Getting to know your printer or copier

printer termsThere are a lot of words I use, as part of my regular every day dialogue, that I often forget people I’m speaking with might not understand.

For instance, if I said to you, “the ADF on the older-style printers pale in comparison to the RADF on the newer Konica Minoltas,” you might have absolutely no idea if I was talking about computer hardware, Star Wars, or medical conditions.

In case you find yourself in conversation with a printer geek like myself, or if you’re Googling troubleshooting advice for your copier, the following list of printer terms should come in handy:

Automatic Document Feeder (ADF) – the simplest type of paper feeder that is able to process only single-sided originals

Automatic Duplexing Unit (ADU) – this part of the printer has the job of flipping paper over, for double-sided printing

All-In-One – a printer/copier that can print, scan, copy, and fax

Bypass – this has nothing to do with the arterial highway that goes around Charlottetown or heart surgery. The bypass tray of your printer allows you to feed nonstandard paper without having to put it in the main trays, which is useful for printing cheques, labels, ten dollar bills, etc. (Island Office Solutions does not condone the printing of ten dollar bills.)

Catcher tray – not sure where the term for this came from (insert sarcasm), but the catcher tray is the area of the printer that catches the copies. If you currently have papers shooting out of your printer and falling on the floor, you should attach the catcher tray.

Consumables – the things that you feed your printer. Like toner, drums (see below), and/or ink. (Printers are more expensive to feed than teenagers when you look at the real cost of ink.)

Driver – nothing to do with golf or Miss Daisy, the driver in the world of printers is a piece of software installed on your computer that opens up communications between the printer and your operating system.

Drum – there is no  tiny Ringo in your printer, playing a tiny drum, sadly. Laser printers have an internal drum that grabs the image you’re trying to print from the laser and transfers it to the paper to get you your copy. Photocopiers also have internal drums—the image is just transferred onto the drum in a different way.

Duplex unit – a structure consisting of two living units with a common wall . . . or, the part of your printer that enables double-sided printing

Full bleed – when the printing goes from page edge to page edge without borders

Ink jet printer – a printer that makes copies by shooting electrically charged drops of ink onto a piece of paper

Large capacity tray – this paper tray sits next to the copier and holds a very large amount of paper so that big print jobs can go for long periods of time, uninterrupted.

Laser printer – a printer that makes lasers.

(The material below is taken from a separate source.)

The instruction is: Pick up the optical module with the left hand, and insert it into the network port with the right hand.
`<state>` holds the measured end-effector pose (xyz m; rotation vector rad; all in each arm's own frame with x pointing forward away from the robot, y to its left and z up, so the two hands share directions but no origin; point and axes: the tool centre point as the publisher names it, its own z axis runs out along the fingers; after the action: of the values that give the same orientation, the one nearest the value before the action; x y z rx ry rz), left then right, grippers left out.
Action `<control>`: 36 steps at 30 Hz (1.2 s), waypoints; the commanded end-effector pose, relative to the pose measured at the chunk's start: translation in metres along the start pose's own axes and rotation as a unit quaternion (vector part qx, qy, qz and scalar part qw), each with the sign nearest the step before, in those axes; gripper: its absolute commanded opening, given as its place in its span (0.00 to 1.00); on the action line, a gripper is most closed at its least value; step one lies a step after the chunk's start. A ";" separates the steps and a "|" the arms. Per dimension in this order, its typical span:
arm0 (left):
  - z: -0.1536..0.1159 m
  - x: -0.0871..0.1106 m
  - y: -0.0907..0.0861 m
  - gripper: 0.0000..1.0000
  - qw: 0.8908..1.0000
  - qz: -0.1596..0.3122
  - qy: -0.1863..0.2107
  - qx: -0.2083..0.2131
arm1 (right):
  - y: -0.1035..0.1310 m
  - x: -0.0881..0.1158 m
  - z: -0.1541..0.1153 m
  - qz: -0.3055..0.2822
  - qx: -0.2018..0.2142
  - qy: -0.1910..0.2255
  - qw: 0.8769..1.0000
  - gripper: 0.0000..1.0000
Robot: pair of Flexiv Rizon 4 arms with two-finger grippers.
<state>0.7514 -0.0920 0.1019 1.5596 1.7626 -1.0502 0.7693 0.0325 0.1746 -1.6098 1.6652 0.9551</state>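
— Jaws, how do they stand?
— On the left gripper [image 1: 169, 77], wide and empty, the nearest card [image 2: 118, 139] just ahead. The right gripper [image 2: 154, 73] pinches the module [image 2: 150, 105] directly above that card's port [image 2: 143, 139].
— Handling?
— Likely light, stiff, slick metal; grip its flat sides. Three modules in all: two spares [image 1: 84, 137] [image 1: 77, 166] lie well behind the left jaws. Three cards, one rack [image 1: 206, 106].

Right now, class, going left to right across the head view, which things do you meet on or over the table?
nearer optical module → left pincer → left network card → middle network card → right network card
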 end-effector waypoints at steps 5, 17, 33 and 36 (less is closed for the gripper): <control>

No, but that would be cool! A laser printer works by using a laser to form patterns of electrostatically charged dots on a drum (not like Ringo’s, see above) that attracts a dry powder (toner, one of our consumables), which is then transferred onto paper and set in place by heat.

Networked – when your printer or copier is networked, everyone that’s on your office network can send print jobs to it.

Offset tray – a tray that offsets copies in groups or individually for you to easily retrieve them

Pedestal – where I put Konica Minolta printers . . .  or, the desk/cabinet where you put your office printer. It usually stores paper and consumables.

Pages Per Minute (PPM) – do you really need this one defined for you? In all seriousness, though, when you’re looking to buy a printer, you should look at its ppm speed, especially if you tend to need copies in a red hot hurry.

Reverse Automatic Document Feeder (RADF) – the RADF allows for double-sided copies.

Spooling – when data is transmitted to the printer. This should not be confused with spooning which has nothing to do with printers. Yet.

Stackless duplexing – where both sides of a copy are stored in the memory of the printer and then printed on both sides. This makes the process of double-sided printing very fast.

Total cost of ownership (TCO) – this financial algorithm takes into account the cost of the printer, maintenance costs, and the cost of consumables over the life of the printer.

I don’t think I’ve missed any common printer terms, but if I did, please leave a comment! In the meantime, why don’t you print this post and keep it handy for the next time you run into me?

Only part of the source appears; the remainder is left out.